Even though I grew up in the Bay Area and learned early about gay rights and the challenges and problems the LGBTQ community faced – I never really completely processed the issues. Or really humanized how awful this community has been traditionally treated in our country. My eyes were opened more when I had friends who came out over the years and I worked professionally with LGBTQ co-workers. But Gay Pride felt like a “their” problem and not an “our” problem. And for this I feel ashamed.
I can say the same when it comes to Black Lives Matter and racial injustices that have become front and center for all of us in America. I’ve seen the videos. I’ve had black friends and I’ve tried to educate myself at least minimally – asking if they’d been pulled over for driving while black. The answer of course was yes – many times. And I’d shake my head and wonder how it could be true – how could there be such different experiences just because of skin color. But I didn’t take it any further. Since I considered myself to not be racist, I thought that was enough. But it wasn’t – and isn’t. And I’ve since learned that there were still areas that I was racist – and needed to change. Furthermore, “not being a racist” isn’t enough to impact real change when there is such injustice that needs to be addressed. I’ve made a commitment to be anti-racist – whenever and however I have that opportunity.

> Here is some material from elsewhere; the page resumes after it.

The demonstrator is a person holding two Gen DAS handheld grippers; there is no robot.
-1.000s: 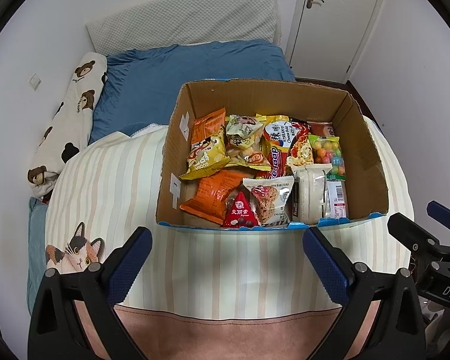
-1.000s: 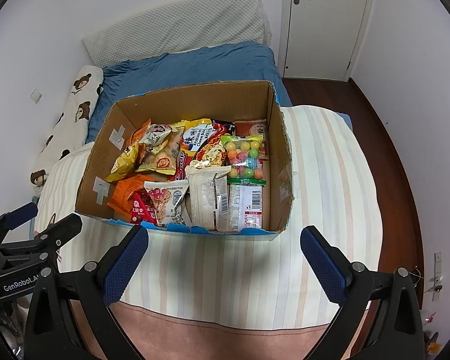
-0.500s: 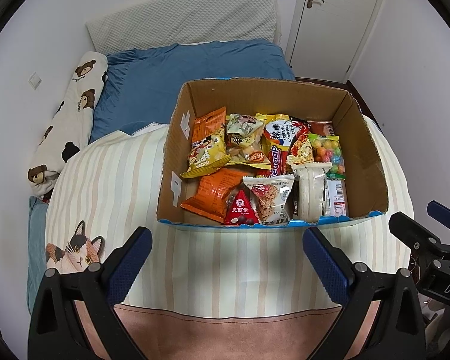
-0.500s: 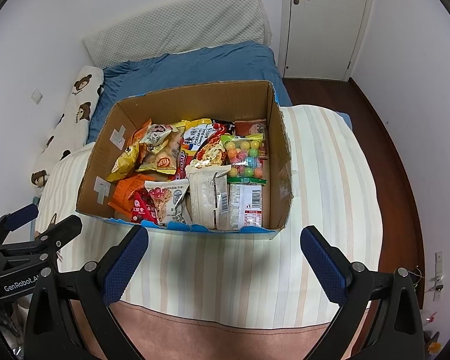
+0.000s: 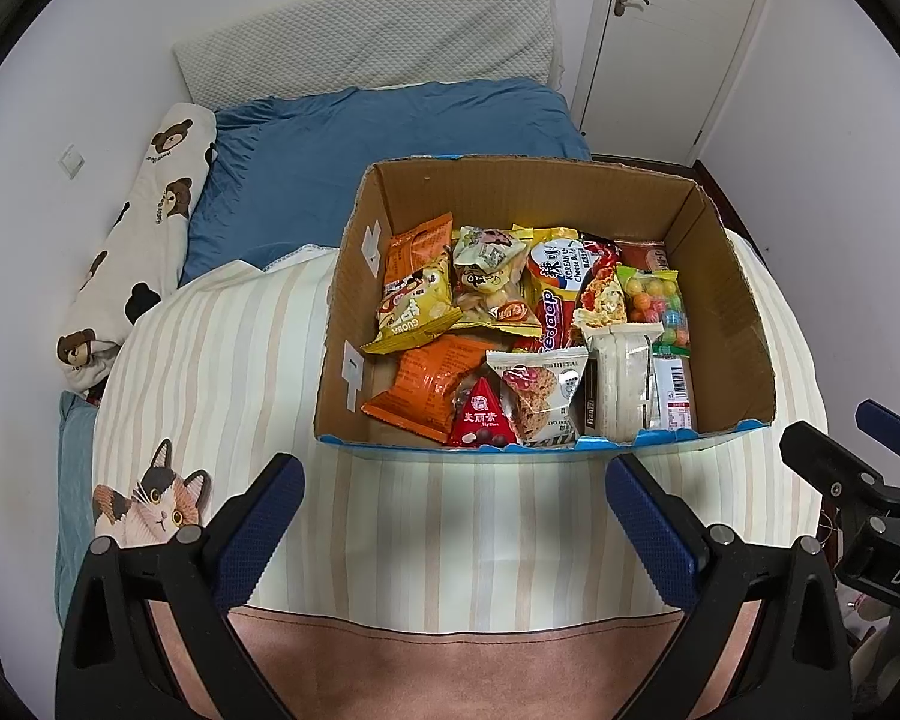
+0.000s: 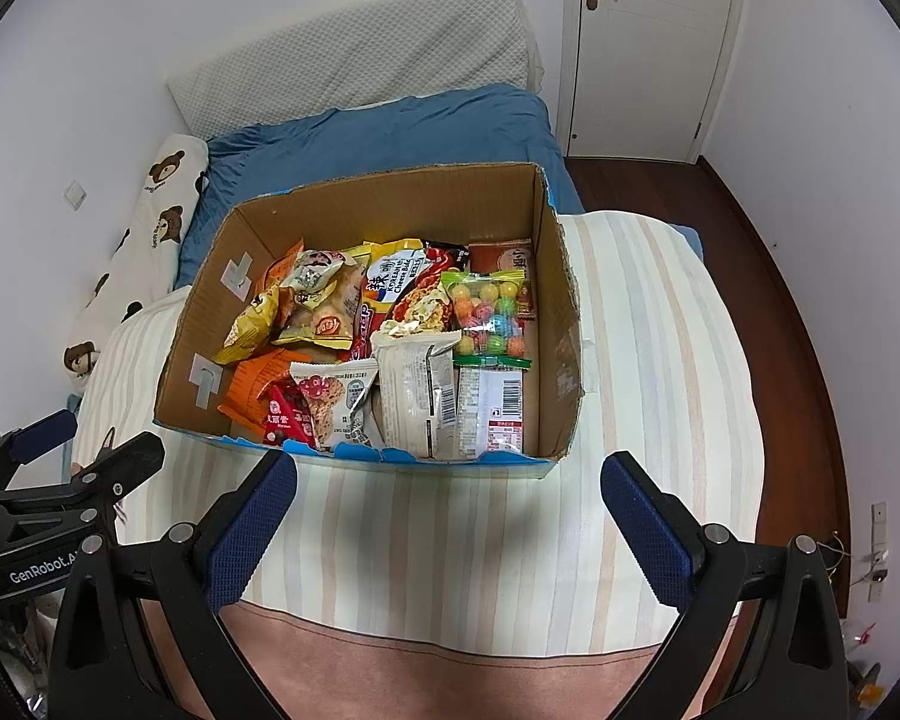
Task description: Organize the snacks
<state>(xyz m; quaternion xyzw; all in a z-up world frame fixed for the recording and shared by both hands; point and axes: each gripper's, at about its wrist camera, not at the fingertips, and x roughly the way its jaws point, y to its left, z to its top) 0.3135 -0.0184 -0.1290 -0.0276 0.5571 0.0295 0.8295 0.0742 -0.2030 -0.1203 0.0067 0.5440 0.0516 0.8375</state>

When I first saw the gruesome video of George Floyd’s murder on Twitter, I instantly knew this was different. It felt different for me personally. I couldn’t watch it without feeling physically sick. Yes, the previous videos of innocent black men getting killed were incredibly disturbing – and unbelievable to me. But this touched a raw nerve like nothing else. Not just for me. But for our entire country.
Where does KDMC fit into all of this?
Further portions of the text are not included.